Самолеты на Вологду отправлялись с маленького аэродрома в Быково, к востоку от Москвы. Когда мы подъехали к элегантному самолету «Як», на котором нам предстояло лететь, тот набрал скорость и поднялся в воздух без нас. Константин насел на диспетчера и потребовал, чтобы тот посадил нас на другой самолет, летевший в Череповец, расположенный в сотне километров от Вологды. Константин был убежден, что это не случайность: кто-то решительно вознамерился помешать нам уехать из Москвы. Но никакого разумного объяснения этому он найти не мог. В Череповецком аэропорту — деревянном сарае — мы уселись ждать Сашу, который выехал на машине в Вологду, а теперь находился в пути, чтобы встретить нас. Тихомиров, летчик, доставивший нас сюда, считал себя лично виноватым в том, что нас подвел Аэрофлот, и старался развлечь нас, пока мы ждали. Он сообщил, что летает по маршруту Москва-Череповец-Вологда уже десять лет. Но автомобиля у него нет, и он никогда не учился водить автомашину.
Понедельник. Первый день
То есть случилось так, что когда в понедельник 19 августа начался путч, мы с Джилл проводили первые часы не в Москве, а в партийном общежитии в Вологде — «лучшем» отеле города. Здесь было все — фанерная мебель, обитая дешевым плюшем, бетонные коридоры, цветы в горшках. От всего этого так и разило провинциальным коммунизмом и образом многих поколений партийных чиновников, разъезжавших по стране по своим мелким делам. Рядом с отелем находился громадный провинциальный партийный штаб и новехонькое здание КГБ.
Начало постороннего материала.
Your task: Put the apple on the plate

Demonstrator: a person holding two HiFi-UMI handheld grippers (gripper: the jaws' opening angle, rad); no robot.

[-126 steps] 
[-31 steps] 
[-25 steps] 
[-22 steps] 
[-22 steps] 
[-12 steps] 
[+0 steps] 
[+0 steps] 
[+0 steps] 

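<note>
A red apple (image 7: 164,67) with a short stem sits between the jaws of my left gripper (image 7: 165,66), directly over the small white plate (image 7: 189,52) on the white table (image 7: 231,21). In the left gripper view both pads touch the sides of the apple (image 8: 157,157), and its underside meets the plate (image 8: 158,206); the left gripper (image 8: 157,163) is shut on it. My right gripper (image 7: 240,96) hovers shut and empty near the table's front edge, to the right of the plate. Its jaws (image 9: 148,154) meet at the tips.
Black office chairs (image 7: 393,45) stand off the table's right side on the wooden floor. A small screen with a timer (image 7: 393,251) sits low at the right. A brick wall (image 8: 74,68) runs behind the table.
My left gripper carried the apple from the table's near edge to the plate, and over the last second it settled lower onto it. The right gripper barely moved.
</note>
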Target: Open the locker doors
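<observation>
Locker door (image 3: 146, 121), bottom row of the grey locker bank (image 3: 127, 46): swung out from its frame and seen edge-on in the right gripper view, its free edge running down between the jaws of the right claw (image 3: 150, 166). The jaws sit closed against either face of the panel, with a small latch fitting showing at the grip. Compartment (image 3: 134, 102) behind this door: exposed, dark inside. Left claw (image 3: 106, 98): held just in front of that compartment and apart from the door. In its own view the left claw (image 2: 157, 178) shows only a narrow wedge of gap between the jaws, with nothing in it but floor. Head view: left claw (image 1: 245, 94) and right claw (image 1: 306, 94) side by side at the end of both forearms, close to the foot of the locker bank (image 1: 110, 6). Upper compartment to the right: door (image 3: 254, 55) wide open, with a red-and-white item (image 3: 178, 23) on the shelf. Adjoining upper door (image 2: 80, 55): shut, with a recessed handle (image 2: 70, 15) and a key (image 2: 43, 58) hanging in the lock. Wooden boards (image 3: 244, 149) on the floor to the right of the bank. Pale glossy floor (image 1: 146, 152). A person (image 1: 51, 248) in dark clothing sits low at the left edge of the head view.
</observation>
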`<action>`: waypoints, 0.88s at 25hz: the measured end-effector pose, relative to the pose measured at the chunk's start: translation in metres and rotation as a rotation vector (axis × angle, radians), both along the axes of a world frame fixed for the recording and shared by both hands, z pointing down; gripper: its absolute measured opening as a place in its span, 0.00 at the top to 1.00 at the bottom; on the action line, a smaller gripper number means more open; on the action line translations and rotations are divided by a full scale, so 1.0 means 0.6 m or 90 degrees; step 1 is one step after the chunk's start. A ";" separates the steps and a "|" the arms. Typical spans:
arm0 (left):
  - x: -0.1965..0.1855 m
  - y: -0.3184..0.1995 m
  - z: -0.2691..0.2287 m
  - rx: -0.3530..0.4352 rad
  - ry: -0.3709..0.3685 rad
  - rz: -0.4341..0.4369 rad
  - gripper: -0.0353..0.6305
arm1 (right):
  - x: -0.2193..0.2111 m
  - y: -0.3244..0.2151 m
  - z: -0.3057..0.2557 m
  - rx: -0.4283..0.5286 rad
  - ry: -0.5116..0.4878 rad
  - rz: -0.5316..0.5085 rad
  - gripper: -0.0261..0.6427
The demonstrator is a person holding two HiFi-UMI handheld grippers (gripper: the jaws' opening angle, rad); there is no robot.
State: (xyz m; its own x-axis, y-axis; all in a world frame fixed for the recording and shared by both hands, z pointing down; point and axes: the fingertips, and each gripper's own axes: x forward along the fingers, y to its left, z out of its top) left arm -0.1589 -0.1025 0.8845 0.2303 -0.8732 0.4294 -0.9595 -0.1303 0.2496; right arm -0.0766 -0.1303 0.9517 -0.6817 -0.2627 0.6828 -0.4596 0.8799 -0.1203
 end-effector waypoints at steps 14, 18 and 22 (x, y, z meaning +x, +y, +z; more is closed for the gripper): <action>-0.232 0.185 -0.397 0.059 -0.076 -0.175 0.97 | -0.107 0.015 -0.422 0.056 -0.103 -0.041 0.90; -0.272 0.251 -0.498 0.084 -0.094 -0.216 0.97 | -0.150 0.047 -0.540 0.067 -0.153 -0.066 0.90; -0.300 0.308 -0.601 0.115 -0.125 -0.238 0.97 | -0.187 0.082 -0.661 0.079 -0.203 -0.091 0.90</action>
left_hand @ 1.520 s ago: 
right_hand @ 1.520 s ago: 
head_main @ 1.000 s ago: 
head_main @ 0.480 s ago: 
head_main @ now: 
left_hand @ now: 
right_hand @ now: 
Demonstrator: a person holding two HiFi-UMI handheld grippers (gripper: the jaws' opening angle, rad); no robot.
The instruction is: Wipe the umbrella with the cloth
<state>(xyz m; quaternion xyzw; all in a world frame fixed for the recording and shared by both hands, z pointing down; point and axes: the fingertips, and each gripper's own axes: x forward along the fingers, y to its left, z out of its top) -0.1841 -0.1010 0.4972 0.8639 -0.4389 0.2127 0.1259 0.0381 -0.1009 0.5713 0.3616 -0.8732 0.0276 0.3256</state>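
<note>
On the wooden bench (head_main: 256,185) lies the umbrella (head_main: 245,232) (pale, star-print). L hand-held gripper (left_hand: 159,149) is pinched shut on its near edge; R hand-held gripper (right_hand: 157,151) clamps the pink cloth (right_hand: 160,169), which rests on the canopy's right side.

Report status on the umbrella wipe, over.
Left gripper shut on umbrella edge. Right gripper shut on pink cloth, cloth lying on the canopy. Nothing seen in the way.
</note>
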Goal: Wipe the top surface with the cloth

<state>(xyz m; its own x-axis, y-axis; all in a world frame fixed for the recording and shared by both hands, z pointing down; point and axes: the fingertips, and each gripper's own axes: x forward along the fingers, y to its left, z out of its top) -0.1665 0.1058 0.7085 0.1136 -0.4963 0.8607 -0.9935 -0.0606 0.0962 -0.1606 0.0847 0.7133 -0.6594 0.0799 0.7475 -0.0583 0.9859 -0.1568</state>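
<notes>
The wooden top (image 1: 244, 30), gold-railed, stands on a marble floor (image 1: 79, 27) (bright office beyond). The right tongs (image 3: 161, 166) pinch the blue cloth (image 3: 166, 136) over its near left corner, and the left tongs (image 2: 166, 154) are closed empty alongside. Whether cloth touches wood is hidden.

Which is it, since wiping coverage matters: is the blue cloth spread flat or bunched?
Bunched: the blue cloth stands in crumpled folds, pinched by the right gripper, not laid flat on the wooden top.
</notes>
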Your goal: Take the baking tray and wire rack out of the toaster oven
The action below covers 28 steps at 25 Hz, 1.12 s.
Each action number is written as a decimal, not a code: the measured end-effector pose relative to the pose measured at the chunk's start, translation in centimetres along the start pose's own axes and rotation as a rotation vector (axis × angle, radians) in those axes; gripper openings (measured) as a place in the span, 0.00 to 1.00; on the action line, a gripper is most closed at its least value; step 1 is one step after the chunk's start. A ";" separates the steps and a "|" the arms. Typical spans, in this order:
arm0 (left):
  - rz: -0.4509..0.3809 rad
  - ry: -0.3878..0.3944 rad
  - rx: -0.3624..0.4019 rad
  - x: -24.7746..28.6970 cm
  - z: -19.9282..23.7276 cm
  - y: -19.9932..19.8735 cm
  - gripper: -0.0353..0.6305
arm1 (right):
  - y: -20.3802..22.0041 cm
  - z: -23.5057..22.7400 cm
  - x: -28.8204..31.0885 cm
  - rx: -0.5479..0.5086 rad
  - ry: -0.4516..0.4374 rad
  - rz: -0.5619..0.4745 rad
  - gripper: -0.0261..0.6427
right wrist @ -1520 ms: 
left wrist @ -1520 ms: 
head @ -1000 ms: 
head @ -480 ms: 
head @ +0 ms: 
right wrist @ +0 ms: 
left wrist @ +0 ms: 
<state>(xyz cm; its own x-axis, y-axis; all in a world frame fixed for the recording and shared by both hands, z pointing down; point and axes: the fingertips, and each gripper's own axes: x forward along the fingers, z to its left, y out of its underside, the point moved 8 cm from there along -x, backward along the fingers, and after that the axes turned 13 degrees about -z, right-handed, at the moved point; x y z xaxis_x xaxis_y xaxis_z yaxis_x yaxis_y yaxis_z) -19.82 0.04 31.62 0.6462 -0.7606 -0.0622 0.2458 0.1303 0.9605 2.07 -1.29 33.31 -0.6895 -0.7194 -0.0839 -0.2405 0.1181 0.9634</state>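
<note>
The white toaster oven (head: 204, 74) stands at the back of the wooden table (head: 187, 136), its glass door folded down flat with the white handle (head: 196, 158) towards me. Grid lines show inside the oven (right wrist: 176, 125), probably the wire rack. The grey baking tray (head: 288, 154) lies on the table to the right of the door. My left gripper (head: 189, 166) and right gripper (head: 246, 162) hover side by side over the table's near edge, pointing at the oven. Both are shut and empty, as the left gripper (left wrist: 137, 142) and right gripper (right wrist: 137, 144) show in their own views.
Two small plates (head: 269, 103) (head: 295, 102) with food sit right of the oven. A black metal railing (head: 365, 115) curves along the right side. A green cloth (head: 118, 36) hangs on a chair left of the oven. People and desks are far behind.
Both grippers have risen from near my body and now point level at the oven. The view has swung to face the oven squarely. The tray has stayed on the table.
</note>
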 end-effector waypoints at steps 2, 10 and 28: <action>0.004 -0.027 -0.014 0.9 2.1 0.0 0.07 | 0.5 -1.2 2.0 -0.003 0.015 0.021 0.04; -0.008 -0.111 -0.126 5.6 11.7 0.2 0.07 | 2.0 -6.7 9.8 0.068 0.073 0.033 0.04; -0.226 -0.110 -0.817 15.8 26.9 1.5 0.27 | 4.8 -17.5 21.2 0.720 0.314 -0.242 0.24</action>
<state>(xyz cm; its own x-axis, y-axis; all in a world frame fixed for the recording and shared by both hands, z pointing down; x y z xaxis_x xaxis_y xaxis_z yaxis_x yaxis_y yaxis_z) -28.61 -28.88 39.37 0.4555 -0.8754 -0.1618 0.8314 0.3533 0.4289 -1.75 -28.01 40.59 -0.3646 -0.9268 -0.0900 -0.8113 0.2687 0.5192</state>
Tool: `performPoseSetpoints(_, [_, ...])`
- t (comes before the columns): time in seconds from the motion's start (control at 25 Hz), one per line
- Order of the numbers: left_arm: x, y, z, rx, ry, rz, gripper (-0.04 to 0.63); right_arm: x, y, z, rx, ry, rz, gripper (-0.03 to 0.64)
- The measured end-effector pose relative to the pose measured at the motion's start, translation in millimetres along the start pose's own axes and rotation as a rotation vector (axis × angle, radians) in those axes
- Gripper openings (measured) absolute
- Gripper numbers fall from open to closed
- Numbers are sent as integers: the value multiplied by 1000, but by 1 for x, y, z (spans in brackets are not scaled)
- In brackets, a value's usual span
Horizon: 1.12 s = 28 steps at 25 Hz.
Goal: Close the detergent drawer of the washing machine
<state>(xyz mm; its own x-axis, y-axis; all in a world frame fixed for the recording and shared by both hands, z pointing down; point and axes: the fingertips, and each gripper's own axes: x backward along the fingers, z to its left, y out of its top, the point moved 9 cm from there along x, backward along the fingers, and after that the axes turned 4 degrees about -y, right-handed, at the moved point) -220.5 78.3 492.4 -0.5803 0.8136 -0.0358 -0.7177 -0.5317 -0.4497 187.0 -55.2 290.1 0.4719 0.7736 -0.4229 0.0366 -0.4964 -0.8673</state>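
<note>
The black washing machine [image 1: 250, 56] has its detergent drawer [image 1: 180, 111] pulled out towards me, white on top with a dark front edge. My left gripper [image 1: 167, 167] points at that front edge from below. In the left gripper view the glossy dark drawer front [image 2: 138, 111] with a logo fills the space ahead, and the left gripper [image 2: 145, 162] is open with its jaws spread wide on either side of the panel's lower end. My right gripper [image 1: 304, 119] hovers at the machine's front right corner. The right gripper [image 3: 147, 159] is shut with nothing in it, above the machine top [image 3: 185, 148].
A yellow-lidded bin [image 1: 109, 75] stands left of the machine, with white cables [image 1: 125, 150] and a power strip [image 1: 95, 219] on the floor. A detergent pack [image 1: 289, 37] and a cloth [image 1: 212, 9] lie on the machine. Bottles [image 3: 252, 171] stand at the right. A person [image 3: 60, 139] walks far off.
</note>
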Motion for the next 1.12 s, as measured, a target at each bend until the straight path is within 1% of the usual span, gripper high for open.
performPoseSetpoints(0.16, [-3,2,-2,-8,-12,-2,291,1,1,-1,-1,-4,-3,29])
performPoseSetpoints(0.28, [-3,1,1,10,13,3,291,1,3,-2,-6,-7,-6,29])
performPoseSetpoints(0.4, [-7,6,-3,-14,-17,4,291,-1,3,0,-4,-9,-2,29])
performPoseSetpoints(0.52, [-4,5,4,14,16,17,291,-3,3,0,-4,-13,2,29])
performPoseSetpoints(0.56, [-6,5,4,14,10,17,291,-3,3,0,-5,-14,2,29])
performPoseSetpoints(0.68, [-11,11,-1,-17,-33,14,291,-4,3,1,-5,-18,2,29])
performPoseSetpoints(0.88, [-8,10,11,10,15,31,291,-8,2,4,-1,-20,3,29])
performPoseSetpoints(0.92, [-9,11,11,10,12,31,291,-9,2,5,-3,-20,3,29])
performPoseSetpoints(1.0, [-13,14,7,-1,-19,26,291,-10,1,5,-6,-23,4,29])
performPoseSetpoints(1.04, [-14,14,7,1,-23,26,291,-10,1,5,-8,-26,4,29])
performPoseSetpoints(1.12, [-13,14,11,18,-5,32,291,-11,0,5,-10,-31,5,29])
Наш маленький радиоприемник был настроен таким образом, чтобы каждое утро в шесть часов принимать известия Би-би-си. К нашему удивлению, в Вологде эту передачу можно было поймать. «Советское руководство, — услышали мы, — объявило чрезвычайное положение в связи с неспособностью, по состоянию здоровья, Михаила Сергеевича Горбачева исполнять свои обязанности президента». Фактически это были те же самые выражения, в которых «Правда» сообщала о падении Хрущева в 1964 году (я нашел тот номер газеты в посольской библиотеке почти три года назад). Был создан Чрезвычайный комитет, в который вошли Крючков, Павлов, Пуго, Язов и Янаев — люди, назначенные на свои должности Горбачевым.
На другом конце России, в городе Астрахани некто Михаил Афанасьев услышал эту новость, стоя в очереди за молоком для своей больной матери. Все женщины в очереди, кроме одной, считали, что Горбачеву так и надо. Афанасьев, молодой студент, связанный с реформаторами, подумал, что переворот вполне может удаться. В Астрахани заговорщикам достаточно пристрелить с десяток людей, в более крупных городах, таких как Саратов, человек 50, чтобы установить свою власть. Он мысленно спрашивал себя, когда КГБ придет за ним. Такой же вопрос задавали себе люди по всей стране.
Олег Бобрик, мелкий бизнесмен в Вологде — один из первых представителей новой породы — собирался стать нашим гидом по городу. Теперь он пришел в отель, чтобы сообщить нам новости. Вологодский горсовет пребывал в полной растерянности: должен ли он противиться распоряжениям из Москвы? Может быть, надо подчиниться? А может — переждать в надежде, что все обойдется? Сам он был настроен враждебно к Чрезвычайному комитету, хотя считал, что Горбачев сам навлек на себя неприятности. Тем временем незаменимый Саша устроил нам дневной рейс в Москву. Бобрик и Тихомиров пришли в аэропорт провожать нас — это был смелый жест, пожалуй, один из первых признаков того, что у руководителей путча не все пойдет так, как они задумали. Во всяком случае, Саша был уверен, что с этими «самозванцами» скоро будет покончено.
По всей России люди спешно возвращались на работу. Вадим Медведев находился в санатории в Крыму. Проснувшись, он услышал заявление заговорщиков. Телефон в его спальне был отключен. Но все другие телефоны работали. Он без труда улетел в Москву, хотя тоже ждал, что его в любой момент могут арестовать. Он поехал домой, а оттуда в свой кабинет в Кремле. Там телефоны также не были отключены. Всю остальную неделю он, Лаптев, Примаков и Бакатин работали в одном конце Кремля, а Янаев и другие заговорщики — в другом конце.